Level is a term first introduced in Allen (1978) to express the idea that different types of word formation rules and phonological rules take place in linearly ordered blocks. The idea of levels and level ordering has played a central role in the development of the framework of Lexical Morphology.
English has two types of affixes: stress shifting affixes (= Class I affixes) and stress neutral affixes (= Class II affixes). To account for this, it is assumed that Class I affixation takes place at level I, while Class II affixation takes place at the later Level II. The words derived at Level I undergo the phonological rules of this level, while the words derived at Level II can no longer undergo these phonological rules. More recently the term 'Level' is replaced by the term stratum.
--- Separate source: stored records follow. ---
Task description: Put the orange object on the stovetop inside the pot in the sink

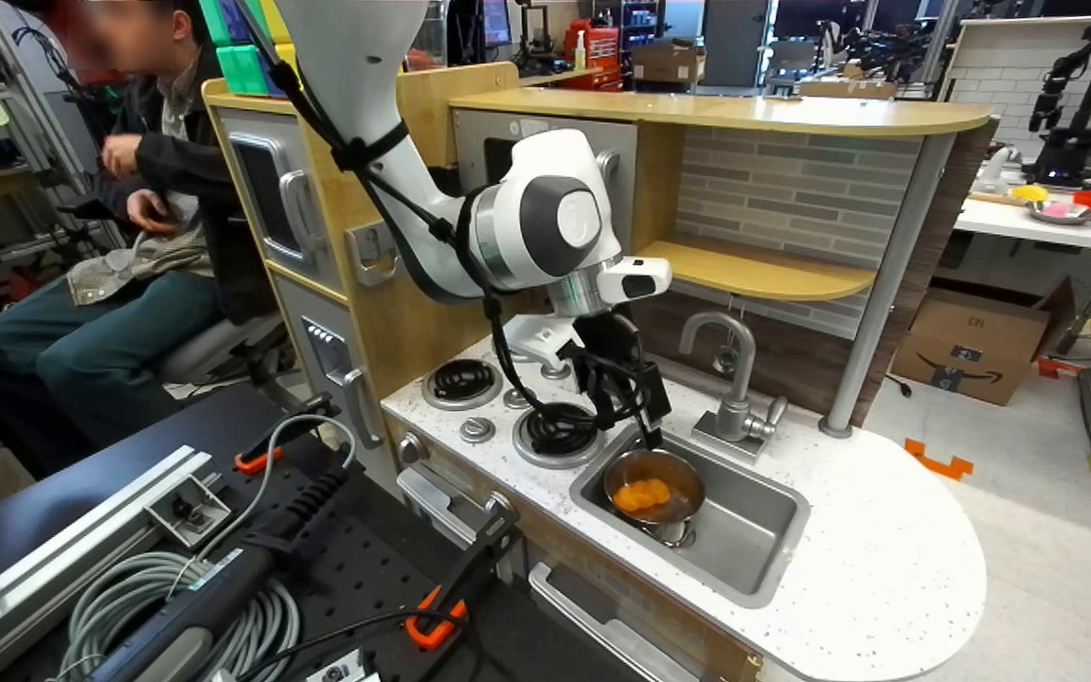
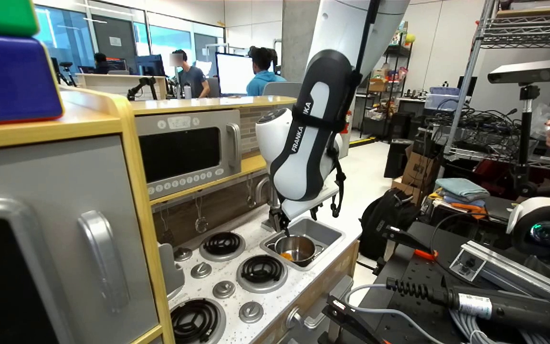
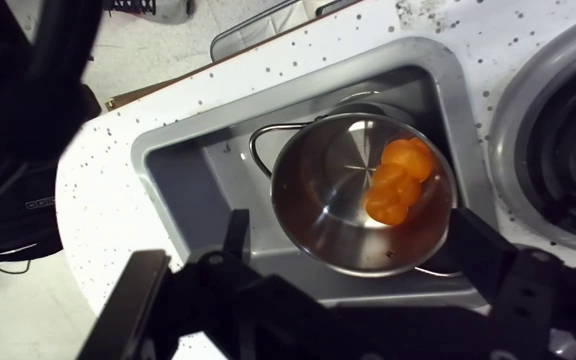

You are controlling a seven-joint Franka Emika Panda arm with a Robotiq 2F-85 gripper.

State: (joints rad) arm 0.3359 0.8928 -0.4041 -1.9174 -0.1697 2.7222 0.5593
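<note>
"Right of centre in the wrist view: the orange object [image 3: 398, 185], smooth and many-lobed, lies inside the pot [image 3: 315, 205], a round vessel of polished metal with a looped wire handle [image 3: 280, 126]."

"And what surrounds the pot?"

"The sink [image 3: 248, 195], a rectangular grey basin with rounded corners, set in a white table [image 3: 103, 210] flecked with grey."

"State of the pincer [image 3: 350, 227]?"

"Spread wide; its dark, angular fingers [image 3: 483, 250] stand well apart at the lower left and right of the pot's rim."

"Position of the stovetop [image 2: 222, 269]?"

"Lower centre of an exterior view: white and speckled, with black coiled burners [image 2: 261, 270] ringed in silver."
</note>
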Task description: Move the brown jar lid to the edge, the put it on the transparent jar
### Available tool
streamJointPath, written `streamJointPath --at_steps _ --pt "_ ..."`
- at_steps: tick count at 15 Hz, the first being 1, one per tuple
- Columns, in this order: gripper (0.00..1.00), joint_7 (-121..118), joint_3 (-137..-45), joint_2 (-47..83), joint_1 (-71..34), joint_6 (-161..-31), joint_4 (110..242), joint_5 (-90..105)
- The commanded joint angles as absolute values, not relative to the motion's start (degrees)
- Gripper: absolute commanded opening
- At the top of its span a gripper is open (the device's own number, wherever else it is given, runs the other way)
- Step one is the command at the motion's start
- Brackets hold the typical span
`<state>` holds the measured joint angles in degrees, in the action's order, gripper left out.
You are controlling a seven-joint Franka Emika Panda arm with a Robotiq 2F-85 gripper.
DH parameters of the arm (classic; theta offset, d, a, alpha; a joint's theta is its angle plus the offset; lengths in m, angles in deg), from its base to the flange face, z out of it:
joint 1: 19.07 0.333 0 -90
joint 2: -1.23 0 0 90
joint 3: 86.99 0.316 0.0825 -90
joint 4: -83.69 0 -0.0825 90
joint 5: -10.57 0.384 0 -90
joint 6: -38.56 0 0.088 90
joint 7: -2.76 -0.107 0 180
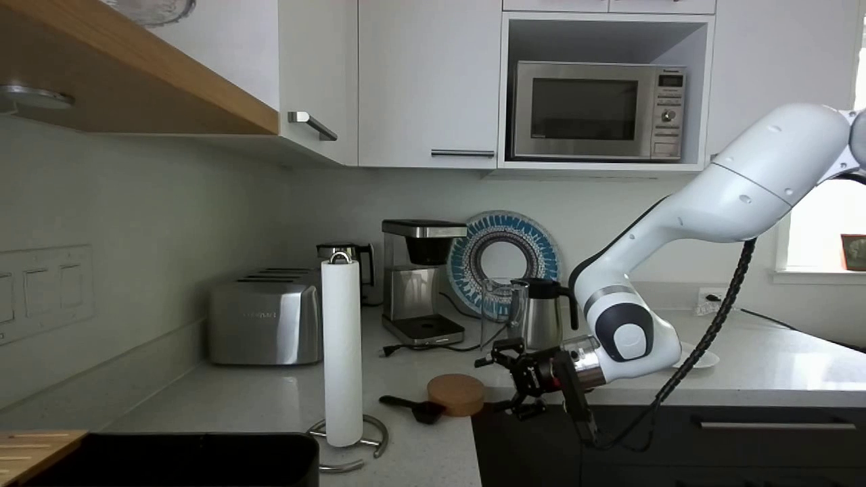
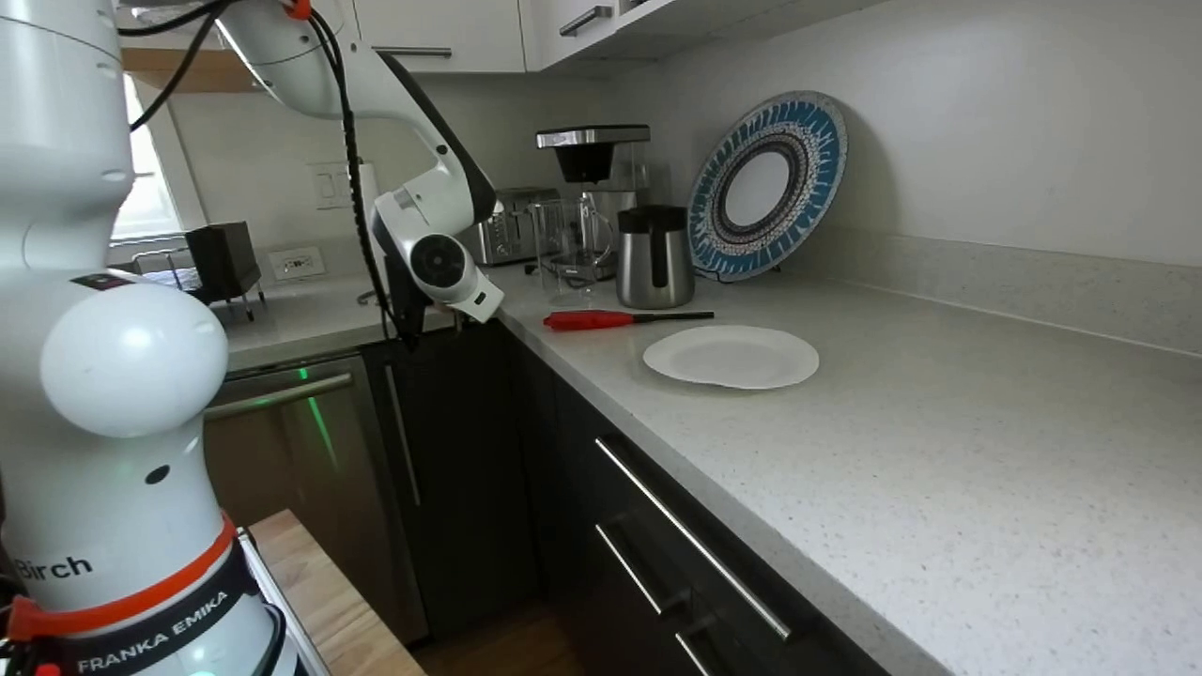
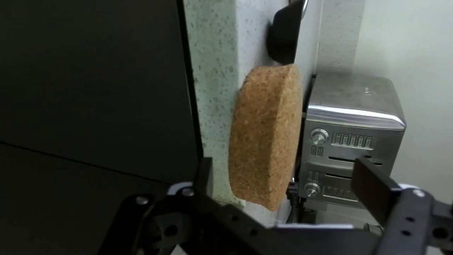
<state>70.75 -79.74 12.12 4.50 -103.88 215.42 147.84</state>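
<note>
The brown jar lid [image 1: 456, 395], a thick cork disc, lies flat on the countertop at its inner corner and slightly overhangs the edge [image 1: 676, 398]. In the wrist view, turned sideways, the lid [image 3: 263, 138] sits at the pale speckled edge [image 3: 212, 106]. My gripper [image 1: 492, 384] is open and empty, just beyond the edge beside the lid. In the wrist view its fingers [image 3: 283, 168] stand wide apart, with the lid ahead of and between them, not visibly touched. The transparent jar [image 1: 496, 304] stands back near the steel kettle; it also shows in an exterior view [image 2: 563, 239].
A black scoop [image 1: 423, 409] lies against the lid. A paper towel holder [image 1: 342, 352], toaster [image 1: 265, 318], coffee maker [image 1: 423, 277] and steel kettle [image 1: 543, 321] stand on the counter. A red-handled tool [image 2: 592, 320] and white plate [image 2: 732, 357] lie nearer the arm's base.
</note>
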Motion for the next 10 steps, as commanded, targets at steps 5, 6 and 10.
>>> streamJointPath --at_steps 5,6,10 --pt "0.79 73.5 -78.6 13.8 2.0 -98.9 215.8 152.8" --pt "0.76 73.4 -78.6 14.0 1.9 -98.3 216.0 153.2" --pt "0.88 73.3 -78.5 14.8 1.6 -96.1 216.1 153.8"
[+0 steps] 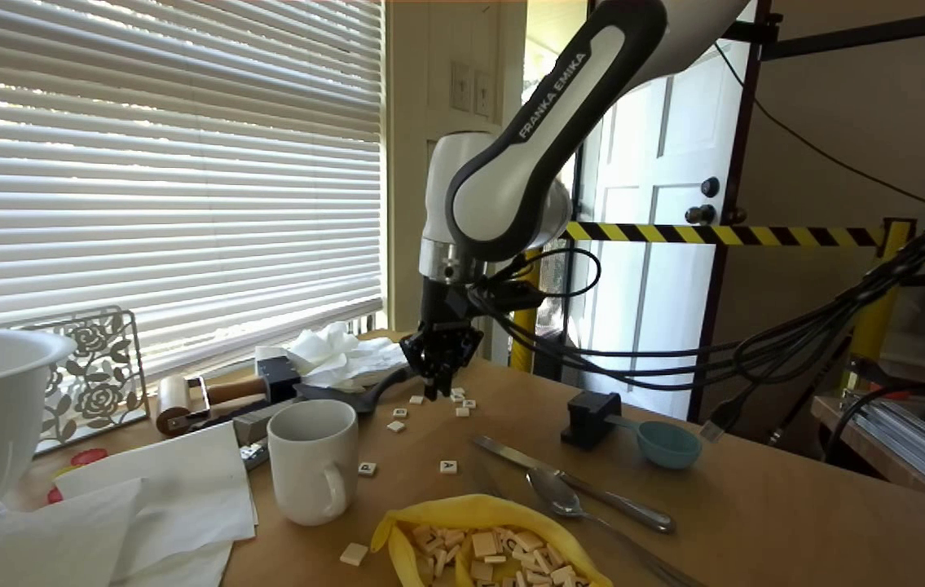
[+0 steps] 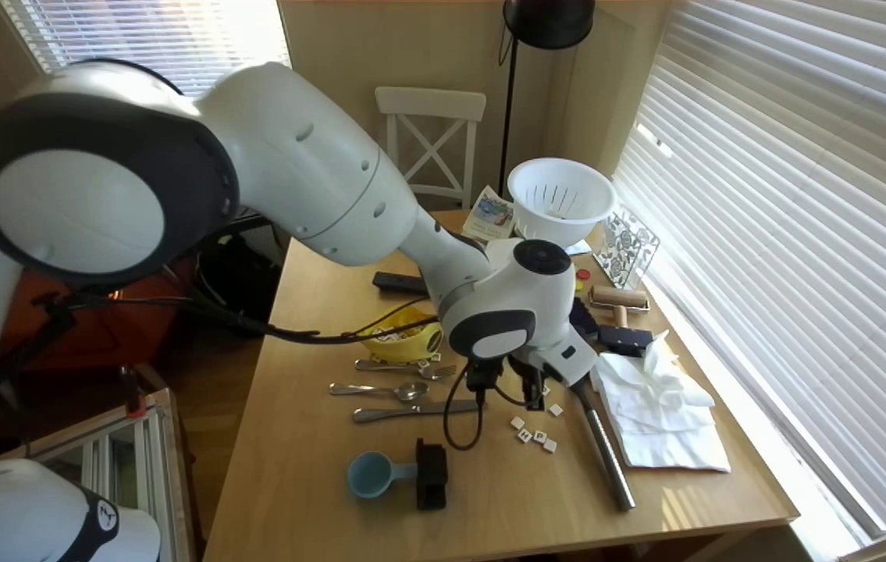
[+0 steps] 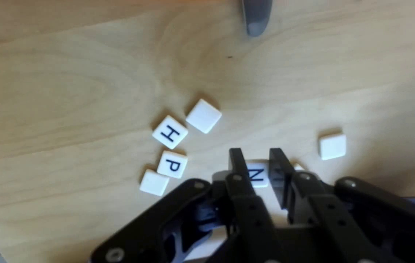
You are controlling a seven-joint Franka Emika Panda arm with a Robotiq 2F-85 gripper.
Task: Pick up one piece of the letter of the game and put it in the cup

- Allen, M.R. 1978. Morphological Investigations, PhD diss. Univ. of Connecticut.
- Halle, M. & K.P. Mohanan 1985. Segmental phonology of Modern English, Linguistic Inquiry 16, pp. 57-116
- Kiparsky, P. 1982. From Cyclic Phonology to Lexical Phonology, in: Hulst, H. van der and N. Smith (eds.) The Structure of Phonological Representations (I), pp.131-175
- Siegel, D. 1974. Topics in English Morphology, PhD diss. MIT, Cambridge, Mass.
- Spencer, A. 1991. Morphological Theory, Blackwell, Oxford.